En 2025, "les Alliés européens et le Canada ont dépensé près de 20% de plus pour leur défense que l'année précédente. Si l'on considère 2025 et 2026 réunies, cela représente 258 milliards de dollars d'investissements supplémentaires", a-t-il souligné.

Maintenant, "il faut mettre cet argent au service de notre défense", a-t-il ajouté. "Cela signifie faire de l'innovation une priorité absolue, surmonter la fragmentation des industries nationales de défense et réduire les lourdeurs administratives".

Et l'exemple vient d'Ukraine, dont le président Volodymyr Zelensky est attendu mardi à Ankara, où il doit rencontrer, entre autres, Mark Rutte et l'hôte de ce sommet, le président turc Recep Tayyip Erdogan. Le président Zelensky qui s'est entretenu au téléphone ce week-end avec Donald Trump, doit le rencontrer dans la capitale turque.

L'industrie ukrainienne de défense a gagné une expertise et un savoir-faire, notamment en matière de drones, dont les Européens veulent s'inspirer.

A Ankara, les alliés européens de l'Ukraine entendent aussi lui réaffirmer leur soutien.

Avec le Canada, mais sans les Etats-Unis, ils vont s'engager à apporter une aide militaire à Kiev de 40 milliards d'euros en 2026 et au moins autant en 2027, selon des diplomates.
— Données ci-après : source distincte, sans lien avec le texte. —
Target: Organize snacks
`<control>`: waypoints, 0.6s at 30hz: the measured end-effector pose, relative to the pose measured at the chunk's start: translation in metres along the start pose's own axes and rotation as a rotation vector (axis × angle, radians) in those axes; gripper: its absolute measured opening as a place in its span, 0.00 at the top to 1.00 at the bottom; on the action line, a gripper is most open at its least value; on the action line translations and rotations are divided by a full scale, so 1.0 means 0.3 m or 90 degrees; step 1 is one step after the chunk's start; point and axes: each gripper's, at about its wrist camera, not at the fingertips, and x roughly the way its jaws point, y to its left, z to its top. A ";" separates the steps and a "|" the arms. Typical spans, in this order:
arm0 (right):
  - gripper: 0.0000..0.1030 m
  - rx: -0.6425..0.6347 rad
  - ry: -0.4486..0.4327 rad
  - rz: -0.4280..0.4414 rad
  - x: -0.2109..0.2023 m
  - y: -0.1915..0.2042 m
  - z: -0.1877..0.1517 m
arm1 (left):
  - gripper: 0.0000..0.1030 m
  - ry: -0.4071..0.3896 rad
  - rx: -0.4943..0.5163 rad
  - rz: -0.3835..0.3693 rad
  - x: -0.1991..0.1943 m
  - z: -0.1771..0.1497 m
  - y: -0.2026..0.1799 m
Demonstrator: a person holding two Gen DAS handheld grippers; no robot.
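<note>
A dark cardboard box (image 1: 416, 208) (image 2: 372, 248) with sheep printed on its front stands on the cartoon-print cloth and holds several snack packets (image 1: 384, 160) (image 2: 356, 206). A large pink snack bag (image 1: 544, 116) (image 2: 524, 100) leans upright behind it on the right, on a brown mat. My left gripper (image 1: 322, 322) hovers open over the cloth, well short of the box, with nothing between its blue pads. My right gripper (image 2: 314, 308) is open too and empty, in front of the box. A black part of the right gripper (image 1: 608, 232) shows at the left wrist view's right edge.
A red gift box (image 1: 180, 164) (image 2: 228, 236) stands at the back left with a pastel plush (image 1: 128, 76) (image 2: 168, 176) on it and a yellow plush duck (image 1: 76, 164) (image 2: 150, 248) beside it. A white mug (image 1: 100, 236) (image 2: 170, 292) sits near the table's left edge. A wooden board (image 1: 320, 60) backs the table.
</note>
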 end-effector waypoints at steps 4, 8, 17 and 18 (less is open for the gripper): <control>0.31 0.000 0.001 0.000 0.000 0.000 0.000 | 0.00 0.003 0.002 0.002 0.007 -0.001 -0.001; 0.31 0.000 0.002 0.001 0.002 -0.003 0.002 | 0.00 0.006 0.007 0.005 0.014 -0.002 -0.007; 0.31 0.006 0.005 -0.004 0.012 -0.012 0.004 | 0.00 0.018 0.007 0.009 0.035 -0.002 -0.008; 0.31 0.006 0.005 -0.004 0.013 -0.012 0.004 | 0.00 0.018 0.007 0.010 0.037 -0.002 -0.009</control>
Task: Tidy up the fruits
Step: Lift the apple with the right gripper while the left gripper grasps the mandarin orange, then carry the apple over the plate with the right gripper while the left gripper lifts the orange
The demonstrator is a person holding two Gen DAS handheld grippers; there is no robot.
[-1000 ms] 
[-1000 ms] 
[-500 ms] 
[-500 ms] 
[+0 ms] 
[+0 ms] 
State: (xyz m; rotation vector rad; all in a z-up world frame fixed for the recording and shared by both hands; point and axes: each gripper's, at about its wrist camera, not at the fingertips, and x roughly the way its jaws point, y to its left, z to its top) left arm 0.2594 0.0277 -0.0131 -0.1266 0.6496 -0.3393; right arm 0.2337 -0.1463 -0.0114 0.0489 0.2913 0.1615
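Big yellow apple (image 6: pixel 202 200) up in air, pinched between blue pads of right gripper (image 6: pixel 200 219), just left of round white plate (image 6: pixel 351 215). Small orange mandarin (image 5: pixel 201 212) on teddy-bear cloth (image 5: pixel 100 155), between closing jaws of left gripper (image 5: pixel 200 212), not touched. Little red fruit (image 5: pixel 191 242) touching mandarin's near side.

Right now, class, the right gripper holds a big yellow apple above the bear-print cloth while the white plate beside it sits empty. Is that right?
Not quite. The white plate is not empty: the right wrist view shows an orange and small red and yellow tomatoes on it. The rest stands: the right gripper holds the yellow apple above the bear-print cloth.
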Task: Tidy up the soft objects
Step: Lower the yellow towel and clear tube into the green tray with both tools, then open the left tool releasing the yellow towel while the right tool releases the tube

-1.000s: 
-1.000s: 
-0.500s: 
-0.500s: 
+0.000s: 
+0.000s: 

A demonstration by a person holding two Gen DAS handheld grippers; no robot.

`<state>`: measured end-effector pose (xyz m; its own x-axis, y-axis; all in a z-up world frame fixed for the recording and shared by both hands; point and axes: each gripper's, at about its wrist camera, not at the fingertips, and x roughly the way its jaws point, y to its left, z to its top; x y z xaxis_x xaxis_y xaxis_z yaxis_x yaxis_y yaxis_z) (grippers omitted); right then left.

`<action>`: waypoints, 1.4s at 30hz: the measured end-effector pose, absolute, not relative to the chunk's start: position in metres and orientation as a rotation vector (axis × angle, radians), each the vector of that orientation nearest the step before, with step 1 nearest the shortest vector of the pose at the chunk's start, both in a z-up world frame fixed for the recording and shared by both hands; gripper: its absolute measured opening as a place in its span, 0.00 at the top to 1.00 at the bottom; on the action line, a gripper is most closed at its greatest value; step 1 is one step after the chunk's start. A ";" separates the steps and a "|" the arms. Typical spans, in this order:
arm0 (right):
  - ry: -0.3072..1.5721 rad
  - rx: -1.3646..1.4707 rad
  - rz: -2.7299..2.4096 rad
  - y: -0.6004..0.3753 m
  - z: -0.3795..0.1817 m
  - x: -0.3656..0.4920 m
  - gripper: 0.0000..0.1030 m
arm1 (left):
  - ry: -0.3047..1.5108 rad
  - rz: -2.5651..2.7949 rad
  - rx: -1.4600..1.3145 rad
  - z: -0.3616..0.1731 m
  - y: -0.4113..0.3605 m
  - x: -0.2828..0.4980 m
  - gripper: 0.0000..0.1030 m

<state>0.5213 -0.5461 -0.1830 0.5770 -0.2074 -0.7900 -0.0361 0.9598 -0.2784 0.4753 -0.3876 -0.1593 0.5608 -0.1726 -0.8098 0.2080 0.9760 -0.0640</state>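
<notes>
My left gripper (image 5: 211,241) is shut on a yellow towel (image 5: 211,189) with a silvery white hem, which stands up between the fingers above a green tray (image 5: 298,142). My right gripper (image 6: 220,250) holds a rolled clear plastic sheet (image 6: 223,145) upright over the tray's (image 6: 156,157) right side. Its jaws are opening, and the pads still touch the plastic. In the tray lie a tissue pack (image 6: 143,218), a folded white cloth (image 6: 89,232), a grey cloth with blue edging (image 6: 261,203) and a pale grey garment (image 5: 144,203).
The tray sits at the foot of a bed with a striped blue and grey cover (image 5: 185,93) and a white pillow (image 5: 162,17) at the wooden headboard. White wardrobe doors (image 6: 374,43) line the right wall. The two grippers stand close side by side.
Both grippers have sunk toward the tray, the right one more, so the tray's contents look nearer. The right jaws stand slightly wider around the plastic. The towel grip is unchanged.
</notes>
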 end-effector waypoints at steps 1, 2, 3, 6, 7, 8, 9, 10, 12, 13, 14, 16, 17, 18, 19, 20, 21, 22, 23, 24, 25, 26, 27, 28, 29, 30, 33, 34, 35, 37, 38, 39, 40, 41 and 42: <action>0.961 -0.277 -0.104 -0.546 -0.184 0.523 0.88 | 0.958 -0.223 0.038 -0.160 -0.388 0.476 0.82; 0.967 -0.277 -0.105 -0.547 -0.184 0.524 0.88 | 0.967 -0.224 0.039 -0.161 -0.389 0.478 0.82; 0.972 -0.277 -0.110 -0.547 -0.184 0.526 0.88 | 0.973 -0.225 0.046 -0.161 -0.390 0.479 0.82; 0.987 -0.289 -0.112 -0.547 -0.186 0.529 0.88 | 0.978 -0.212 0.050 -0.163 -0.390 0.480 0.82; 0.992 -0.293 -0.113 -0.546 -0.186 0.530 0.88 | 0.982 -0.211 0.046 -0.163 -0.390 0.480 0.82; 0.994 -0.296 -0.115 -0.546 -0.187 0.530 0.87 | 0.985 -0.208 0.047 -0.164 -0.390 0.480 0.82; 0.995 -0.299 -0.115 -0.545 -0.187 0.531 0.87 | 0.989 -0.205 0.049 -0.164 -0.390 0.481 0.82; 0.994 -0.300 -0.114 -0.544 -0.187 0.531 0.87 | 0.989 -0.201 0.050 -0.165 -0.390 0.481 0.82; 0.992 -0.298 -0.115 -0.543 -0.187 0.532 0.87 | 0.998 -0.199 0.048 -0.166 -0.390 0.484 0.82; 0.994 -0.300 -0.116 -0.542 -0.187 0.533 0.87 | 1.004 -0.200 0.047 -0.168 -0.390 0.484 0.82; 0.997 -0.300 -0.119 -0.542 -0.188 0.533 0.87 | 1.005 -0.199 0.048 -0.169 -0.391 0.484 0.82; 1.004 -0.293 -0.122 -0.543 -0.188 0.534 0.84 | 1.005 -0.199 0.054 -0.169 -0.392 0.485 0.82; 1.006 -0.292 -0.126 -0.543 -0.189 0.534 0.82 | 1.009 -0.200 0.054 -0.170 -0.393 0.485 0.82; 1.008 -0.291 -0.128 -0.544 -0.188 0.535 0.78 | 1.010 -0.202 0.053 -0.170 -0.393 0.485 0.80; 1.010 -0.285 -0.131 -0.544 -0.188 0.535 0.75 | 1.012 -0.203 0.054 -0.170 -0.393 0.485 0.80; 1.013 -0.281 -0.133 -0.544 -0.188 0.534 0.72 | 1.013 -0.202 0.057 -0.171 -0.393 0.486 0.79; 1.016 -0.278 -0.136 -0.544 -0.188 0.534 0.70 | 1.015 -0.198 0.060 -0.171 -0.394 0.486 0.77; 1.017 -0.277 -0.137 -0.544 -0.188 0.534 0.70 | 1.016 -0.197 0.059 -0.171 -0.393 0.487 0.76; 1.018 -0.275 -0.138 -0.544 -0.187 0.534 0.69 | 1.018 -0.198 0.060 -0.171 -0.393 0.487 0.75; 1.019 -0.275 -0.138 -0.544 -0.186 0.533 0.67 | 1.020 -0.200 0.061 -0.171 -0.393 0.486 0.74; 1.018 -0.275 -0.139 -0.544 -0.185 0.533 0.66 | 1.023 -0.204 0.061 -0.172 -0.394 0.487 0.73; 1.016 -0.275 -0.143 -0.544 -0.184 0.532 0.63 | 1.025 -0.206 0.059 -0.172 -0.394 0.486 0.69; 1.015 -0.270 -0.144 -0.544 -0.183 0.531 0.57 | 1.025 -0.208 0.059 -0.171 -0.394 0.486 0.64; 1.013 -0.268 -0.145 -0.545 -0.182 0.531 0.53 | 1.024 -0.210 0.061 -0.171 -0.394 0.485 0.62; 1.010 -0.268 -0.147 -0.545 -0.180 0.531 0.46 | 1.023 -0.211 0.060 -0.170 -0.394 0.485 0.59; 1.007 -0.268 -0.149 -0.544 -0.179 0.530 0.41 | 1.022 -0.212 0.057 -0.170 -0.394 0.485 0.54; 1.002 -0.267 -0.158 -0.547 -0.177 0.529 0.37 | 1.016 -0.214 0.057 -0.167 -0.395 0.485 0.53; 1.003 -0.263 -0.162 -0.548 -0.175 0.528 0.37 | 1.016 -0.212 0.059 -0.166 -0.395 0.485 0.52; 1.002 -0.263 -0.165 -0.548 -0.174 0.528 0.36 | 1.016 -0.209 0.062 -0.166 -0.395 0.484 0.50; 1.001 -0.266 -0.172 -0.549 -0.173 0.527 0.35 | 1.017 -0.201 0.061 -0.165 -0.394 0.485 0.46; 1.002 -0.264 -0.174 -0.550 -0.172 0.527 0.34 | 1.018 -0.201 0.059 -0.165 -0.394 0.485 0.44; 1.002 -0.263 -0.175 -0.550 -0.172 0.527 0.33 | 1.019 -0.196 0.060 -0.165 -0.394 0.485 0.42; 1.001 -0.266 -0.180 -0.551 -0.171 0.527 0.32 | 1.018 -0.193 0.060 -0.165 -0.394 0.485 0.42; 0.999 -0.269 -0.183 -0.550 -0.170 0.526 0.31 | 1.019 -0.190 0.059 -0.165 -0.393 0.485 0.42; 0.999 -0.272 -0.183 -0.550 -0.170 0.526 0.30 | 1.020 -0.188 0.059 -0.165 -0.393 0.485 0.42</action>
Cette somme viendra s'ajouter aux 30 milliards d'euros d'aide militaire que l'Union européenne a promis de son côté, en 2026 comme en 2027, sous forme de prêts.

Les Européens espèrent également confirmer la dynamique favorable à l'Ukraine obtenue au sommet du G7 à Evian, en France, à la mi-juin.

Ils comptent aussi sur M. Erdogan pour contenir un éventuel accès de colère de la part du locataire de la Maison Blanche. L'excellente relation entre les deux hommes est la meilleure chance de succès de ce sommet, selon un diplomate à l'Otan.